- PROBLEM:
From the listing below, copy every line with the word "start".

-- TASK MATERIAL follows --

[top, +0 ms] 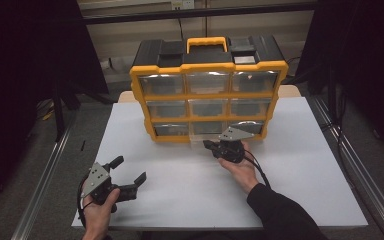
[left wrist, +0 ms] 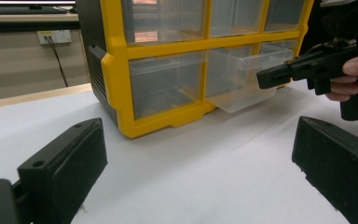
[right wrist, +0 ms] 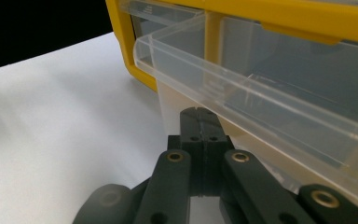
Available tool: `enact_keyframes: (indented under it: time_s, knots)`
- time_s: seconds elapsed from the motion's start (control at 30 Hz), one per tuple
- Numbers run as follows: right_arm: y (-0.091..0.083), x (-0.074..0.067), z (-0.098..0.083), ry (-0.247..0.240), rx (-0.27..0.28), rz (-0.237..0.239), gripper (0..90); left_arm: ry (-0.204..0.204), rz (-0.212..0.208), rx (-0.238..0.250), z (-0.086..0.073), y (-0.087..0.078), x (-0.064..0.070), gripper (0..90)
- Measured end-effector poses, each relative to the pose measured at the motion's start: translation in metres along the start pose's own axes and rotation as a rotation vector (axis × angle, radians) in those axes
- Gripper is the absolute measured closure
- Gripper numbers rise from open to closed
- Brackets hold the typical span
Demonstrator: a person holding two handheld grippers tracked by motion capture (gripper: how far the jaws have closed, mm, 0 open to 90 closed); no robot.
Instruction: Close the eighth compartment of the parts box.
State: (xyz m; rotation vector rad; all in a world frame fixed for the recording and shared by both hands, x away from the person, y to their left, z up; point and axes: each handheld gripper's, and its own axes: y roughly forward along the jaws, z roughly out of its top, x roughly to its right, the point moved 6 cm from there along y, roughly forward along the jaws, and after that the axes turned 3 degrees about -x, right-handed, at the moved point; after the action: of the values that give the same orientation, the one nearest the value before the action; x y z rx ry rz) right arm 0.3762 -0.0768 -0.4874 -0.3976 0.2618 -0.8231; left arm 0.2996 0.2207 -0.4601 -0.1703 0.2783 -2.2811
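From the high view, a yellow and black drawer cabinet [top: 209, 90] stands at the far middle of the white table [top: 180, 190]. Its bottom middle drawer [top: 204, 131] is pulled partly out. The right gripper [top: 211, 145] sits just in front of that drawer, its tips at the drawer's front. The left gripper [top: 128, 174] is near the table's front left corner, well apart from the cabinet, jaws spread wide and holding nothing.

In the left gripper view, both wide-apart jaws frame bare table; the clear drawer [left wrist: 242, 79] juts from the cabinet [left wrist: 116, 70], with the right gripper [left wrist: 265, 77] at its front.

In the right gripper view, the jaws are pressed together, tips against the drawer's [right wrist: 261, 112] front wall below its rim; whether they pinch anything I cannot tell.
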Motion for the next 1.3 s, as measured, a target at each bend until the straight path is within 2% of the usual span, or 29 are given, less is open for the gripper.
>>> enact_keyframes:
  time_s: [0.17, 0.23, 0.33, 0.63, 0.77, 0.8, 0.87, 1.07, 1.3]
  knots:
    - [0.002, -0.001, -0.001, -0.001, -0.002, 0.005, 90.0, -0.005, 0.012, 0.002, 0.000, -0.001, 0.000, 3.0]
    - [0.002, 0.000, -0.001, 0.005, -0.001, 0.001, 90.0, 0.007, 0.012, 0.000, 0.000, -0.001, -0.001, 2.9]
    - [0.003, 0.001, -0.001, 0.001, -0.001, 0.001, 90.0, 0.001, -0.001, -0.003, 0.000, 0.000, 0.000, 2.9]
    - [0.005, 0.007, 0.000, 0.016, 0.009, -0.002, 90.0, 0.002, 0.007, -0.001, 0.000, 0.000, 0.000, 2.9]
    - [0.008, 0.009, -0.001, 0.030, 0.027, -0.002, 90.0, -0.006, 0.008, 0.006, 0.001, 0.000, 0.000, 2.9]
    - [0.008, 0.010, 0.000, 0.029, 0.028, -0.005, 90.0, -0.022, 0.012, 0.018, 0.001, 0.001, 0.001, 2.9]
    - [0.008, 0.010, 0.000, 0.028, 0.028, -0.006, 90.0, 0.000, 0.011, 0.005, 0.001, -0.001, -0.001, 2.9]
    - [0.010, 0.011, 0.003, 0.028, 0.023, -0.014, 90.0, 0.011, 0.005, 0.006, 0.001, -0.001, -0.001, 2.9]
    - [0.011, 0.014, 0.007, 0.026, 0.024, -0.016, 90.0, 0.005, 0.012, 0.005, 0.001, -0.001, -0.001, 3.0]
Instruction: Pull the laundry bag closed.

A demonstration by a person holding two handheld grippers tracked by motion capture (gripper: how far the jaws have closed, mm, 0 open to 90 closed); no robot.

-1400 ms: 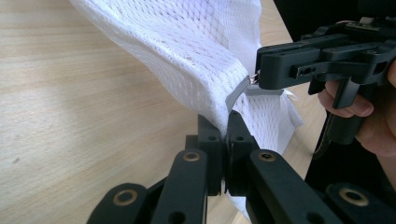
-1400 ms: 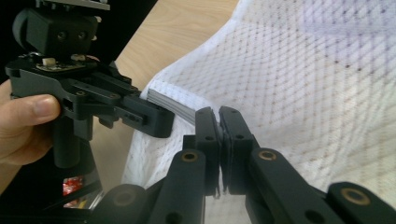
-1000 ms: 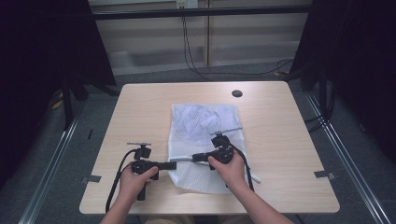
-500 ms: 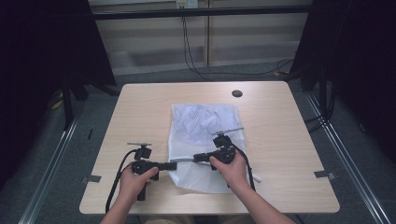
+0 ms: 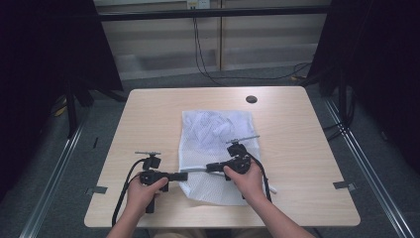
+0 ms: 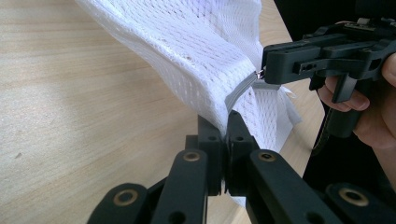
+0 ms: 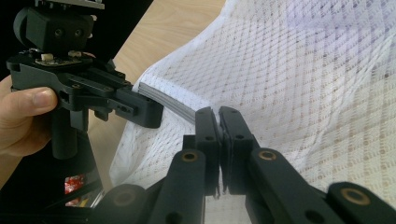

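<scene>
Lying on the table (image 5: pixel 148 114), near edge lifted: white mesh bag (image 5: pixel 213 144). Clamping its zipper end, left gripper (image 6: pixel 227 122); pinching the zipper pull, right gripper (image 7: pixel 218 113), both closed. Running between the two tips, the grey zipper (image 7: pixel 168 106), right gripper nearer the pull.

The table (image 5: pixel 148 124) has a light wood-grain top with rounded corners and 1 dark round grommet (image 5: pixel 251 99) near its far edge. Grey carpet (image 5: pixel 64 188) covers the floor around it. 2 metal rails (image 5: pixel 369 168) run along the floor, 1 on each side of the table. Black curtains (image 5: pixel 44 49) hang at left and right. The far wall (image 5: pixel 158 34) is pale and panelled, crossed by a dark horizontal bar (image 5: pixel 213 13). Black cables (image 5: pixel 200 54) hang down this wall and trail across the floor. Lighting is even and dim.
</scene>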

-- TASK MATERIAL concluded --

- EXERCISE ANSWER:
- time_s: seconds elapsed from the motion's start (control at 30 Hz), one per tuple
- Measured end-effector poses, each relative to the pose measured at the motion's start: translation in metres along the start pose's own axes and rotation as a rotation vector (axis × angle, radians) in those axes

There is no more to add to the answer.